------ THE DATA ------

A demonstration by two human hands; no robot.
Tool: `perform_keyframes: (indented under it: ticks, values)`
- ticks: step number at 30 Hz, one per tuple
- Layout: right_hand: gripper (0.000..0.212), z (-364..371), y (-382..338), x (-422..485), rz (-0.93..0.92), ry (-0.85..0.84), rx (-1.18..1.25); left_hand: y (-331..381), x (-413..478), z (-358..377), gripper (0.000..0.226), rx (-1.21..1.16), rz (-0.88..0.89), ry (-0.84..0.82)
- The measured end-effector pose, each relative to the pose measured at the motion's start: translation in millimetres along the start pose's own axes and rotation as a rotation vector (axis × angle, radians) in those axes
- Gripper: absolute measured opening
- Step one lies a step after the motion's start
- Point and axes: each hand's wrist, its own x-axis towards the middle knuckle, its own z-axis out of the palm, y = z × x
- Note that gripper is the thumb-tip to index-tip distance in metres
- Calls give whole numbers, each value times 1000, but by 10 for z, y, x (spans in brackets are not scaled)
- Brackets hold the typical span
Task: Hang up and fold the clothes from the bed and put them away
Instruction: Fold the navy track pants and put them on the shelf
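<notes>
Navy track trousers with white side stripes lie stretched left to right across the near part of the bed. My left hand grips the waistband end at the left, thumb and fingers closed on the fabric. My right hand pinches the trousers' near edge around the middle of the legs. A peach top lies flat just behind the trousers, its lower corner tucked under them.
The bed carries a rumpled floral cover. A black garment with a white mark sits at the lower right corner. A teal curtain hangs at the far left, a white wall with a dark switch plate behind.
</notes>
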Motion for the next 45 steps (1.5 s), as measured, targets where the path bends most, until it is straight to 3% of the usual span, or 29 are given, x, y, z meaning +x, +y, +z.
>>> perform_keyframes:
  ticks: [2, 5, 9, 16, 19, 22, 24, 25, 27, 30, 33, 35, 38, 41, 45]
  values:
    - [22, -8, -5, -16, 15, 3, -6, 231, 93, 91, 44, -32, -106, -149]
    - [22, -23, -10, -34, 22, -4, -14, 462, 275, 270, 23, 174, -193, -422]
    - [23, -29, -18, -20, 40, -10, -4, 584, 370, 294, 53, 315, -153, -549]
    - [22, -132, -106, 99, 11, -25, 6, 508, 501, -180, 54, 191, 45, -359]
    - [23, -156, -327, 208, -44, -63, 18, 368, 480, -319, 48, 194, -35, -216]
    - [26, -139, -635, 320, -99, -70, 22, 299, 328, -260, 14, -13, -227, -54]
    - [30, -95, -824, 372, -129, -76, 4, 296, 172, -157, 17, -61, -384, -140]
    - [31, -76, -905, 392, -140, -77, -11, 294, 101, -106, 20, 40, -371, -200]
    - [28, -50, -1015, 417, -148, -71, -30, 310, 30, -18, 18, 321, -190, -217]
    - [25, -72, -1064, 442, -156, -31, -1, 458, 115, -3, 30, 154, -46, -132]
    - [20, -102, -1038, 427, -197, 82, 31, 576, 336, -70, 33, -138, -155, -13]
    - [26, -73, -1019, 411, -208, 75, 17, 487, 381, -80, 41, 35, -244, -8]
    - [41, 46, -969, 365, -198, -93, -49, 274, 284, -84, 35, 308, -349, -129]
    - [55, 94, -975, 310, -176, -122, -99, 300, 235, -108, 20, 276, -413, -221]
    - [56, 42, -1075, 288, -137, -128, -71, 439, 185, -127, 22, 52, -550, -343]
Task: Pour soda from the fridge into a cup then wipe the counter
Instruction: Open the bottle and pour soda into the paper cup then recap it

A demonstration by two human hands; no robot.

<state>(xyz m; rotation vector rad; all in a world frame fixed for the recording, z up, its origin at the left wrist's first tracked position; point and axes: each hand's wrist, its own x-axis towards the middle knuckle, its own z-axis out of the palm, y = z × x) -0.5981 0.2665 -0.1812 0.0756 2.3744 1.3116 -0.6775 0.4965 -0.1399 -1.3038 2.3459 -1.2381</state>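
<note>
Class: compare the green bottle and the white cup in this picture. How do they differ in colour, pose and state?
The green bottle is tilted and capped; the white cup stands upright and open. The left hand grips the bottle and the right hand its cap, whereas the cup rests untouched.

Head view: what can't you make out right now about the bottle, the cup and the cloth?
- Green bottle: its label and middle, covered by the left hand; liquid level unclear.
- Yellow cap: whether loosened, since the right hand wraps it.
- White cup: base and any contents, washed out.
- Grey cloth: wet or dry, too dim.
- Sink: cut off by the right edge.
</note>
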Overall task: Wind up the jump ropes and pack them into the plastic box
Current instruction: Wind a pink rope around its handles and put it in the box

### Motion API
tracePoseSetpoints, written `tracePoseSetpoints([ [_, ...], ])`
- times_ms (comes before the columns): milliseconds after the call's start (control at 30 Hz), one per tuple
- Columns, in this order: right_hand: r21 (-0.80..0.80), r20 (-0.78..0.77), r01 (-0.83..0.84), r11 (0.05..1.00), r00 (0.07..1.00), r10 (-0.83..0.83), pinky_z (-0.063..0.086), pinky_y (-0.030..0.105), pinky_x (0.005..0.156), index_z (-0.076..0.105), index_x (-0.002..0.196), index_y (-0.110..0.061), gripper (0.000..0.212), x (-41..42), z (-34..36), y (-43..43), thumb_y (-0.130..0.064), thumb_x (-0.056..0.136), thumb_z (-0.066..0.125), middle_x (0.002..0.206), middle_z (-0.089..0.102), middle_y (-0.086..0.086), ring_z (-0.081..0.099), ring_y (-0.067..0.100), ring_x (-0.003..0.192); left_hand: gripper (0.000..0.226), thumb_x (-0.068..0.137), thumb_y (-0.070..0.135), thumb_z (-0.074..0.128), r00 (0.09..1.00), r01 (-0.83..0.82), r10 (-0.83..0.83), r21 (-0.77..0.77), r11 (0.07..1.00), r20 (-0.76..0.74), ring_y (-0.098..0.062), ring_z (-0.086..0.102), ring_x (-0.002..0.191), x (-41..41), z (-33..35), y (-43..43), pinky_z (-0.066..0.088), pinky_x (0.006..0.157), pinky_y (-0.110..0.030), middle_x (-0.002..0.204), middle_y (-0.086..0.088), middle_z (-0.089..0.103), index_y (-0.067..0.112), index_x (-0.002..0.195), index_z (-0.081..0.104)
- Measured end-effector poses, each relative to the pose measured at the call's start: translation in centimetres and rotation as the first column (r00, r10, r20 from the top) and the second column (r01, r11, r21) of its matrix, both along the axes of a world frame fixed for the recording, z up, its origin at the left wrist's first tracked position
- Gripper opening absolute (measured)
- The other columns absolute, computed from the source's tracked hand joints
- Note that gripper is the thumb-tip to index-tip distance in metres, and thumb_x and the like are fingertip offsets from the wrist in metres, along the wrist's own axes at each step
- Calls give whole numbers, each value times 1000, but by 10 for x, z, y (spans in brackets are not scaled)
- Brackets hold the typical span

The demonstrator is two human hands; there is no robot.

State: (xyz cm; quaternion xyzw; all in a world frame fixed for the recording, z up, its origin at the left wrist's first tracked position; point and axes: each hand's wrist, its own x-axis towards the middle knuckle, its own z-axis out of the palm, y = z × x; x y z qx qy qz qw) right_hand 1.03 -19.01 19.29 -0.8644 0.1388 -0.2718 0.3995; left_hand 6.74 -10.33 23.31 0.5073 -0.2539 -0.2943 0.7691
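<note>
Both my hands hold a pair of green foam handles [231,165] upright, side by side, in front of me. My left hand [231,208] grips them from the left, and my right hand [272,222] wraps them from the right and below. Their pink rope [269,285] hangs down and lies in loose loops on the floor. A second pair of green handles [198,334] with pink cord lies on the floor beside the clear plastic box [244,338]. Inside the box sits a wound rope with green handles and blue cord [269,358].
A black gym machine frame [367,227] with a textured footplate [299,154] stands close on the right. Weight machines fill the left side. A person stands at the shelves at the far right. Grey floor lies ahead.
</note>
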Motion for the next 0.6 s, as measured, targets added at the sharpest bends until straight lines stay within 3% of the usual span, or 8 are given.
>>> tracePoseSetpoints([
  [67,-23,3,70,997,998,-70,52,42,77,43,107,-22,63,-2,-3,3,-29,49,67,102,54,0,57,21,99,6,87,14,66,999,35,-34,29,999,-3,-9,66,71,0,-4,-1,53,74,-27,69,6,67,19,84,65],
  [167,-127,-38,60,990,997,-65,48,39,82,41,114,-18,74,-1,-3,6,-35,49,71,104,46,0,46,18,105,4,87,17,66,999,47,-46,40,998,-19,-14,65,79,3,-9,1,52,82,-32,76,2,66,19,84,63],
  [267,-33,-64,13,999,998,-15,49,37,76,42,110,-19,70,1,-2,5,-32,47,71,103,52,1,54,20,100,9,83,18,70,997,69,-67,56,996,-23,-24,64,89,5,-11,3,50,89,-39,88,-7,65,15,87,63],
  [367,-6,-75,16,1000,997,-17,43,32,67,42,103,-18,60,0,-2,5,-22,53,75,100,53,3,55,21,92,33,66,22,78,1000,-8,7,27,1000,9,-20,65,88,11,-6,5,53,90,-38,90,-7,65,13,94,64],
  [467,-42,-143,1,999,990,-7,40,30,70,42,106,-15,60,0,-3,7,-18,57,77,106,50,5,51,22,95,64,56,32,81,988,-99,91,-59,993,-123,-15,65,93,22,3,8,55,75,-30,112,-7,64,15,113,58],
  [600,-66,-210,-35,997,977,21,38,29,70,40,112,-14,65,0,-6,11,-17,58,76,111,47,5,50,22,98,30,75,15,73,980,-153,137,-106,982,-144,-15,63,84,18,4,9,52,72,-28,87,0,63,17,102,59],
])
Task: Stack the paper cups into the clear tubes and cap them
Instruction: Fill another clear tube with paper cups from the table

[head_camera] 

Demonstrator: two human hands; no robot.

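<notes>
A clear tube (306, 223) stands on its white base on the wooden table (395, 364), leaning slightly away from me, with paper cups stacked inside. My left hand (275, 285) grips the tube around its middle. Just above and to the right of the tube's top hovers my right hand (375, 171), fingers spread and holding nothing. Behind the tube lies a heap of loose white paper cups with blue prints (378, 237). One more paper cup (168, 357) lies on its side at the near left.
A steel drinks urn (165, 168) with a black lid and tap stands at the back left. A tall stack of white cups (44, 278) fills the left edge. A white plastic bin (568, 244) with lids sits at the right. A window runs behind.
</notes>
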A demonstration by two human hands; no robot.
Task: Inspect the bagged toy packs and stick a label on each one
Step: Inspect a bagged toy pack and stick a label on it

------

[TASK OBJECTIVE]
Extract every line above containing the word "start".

[TASK ANSWER]
- The measured end-effector pose, each relative to the pose measured at the motion's start: translation in millimetres along the start pose's own axes and rotation as a rotation vector (axis × angle, radians) in those axes
- Step one lies a step after the motion's start
- times_ms (comes before the columns): milliseconds after the call's start (control at 30 Hz), one per tuple
- Measured end-effector poses, each relative to the pose measured at the call's start: translation in centimetres and rotation as the first column (r00, r10, r20 from the top) and the second column (r01, r11, r21) of its matrix, both along the axes of a world frame fixed for the recording, z up, its origin at the left wrist's first tracked position

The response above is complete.